» **ASSIGNMENT**
Keep the images out and set the listing below down word for word.

» **DATA**

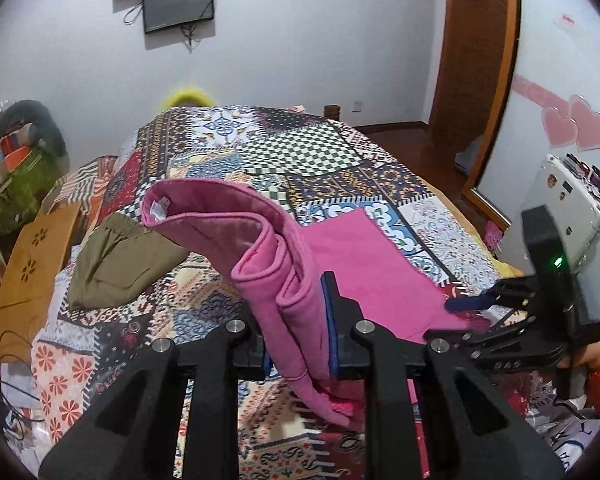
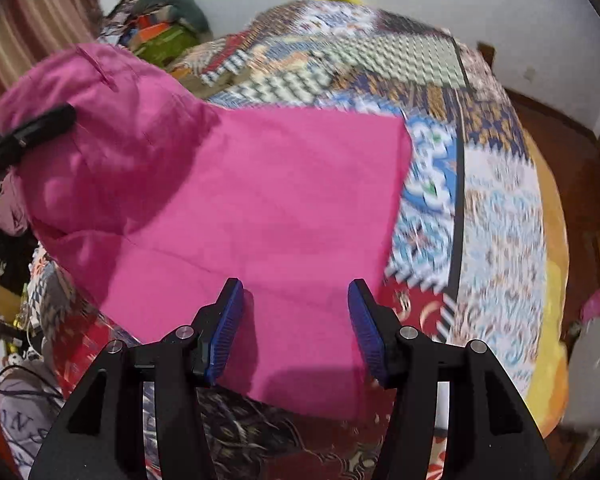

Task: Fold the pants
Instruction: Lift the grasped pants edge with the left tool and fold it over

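The pink pants (image 1: 364,256) lie partly flat on the patchwork bedspread (image 1: 300,148). My left gripper (image 1: 296,308) is shut on a bunched waistband end of the pants and holds it lifted above the bed, the fabric arching over with a white label showing. My right gripper (image 2: 296,320) is open, its blue pads (image 2: 228,328) spread above the flat pink leg section (image 2: 284,208), not gripping it. The right gripper also shows in the left wrist view (image 1: 472,304) at the pants' right edge. The left gripper's finger shows in the right wrist view (image 2: 32,128) against the lifted fabric.
An olive garment (image 1: 116,256) lies on the bed to the left of the pants. A wooden board (image 1: 36,264) leans at the bed's left side. Piled items (image 1: 20,160) sit far left. A wooden door frame (image 1: 476,60) and floor are at right.
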Demonstrator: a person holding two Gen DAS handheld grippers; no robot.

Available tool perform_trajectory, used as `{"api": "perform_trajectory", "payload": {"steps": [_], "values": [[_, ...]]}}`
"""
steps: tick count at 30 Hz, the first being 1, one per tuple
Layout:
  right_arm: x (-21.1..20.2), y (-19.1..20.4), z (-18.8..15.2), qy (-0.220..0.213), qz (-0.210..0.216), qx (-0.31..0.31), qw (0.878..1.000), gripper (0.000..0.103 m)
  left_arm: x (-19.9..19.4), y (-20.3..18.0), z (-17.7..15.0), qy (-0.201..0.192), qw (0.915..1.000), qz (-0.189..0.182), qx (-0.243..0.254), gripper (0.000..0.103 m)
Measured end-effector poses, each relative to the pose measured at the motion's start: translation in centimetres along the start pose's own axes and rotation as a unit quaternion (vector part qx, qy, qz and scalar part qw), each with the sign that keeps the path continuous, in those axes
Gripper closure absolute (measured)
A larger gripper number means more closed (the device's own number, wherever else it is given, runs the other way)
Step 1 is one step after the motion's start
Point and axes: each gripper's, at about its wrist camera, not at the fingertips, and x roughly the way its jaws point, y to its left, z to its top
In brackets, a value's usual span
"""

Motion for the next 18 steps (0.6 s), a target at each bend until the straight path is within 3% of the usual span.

» **ANSWER SECTION**
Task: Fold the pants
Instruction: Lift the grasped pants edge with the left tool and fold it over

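The pink pants (image 1: 364,256) lie partly flat on the patchwork bedspread (image 1: 300,148). My left gripper (image 1: 296,308) is shut on a bunched waistband end of the pants and holds it lifted above the bed, the fabric arching over with a white label showing. My right gripper (image 2: 296,320) is open, its blue pads (image 2: 228,328) spread above the flat pink leg section (image 2: 284,208), not gripping it. The right gripper also shows in the left wrist view (image 1: 472,304) at the pants' right edge. The left gripper's finger shows in the right wrist view (image 2: 32,128) against the lifted fabric.
An olive garment (image 1: 116,256) lies on the bed to the left of the pants. A wooden board (image 1: 36,264) leans at the bed's left side. Piled items (image 1: 20,160) sit far left. A wooden door frame (image 1: 476,60) and floor are at right.
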Demonstrator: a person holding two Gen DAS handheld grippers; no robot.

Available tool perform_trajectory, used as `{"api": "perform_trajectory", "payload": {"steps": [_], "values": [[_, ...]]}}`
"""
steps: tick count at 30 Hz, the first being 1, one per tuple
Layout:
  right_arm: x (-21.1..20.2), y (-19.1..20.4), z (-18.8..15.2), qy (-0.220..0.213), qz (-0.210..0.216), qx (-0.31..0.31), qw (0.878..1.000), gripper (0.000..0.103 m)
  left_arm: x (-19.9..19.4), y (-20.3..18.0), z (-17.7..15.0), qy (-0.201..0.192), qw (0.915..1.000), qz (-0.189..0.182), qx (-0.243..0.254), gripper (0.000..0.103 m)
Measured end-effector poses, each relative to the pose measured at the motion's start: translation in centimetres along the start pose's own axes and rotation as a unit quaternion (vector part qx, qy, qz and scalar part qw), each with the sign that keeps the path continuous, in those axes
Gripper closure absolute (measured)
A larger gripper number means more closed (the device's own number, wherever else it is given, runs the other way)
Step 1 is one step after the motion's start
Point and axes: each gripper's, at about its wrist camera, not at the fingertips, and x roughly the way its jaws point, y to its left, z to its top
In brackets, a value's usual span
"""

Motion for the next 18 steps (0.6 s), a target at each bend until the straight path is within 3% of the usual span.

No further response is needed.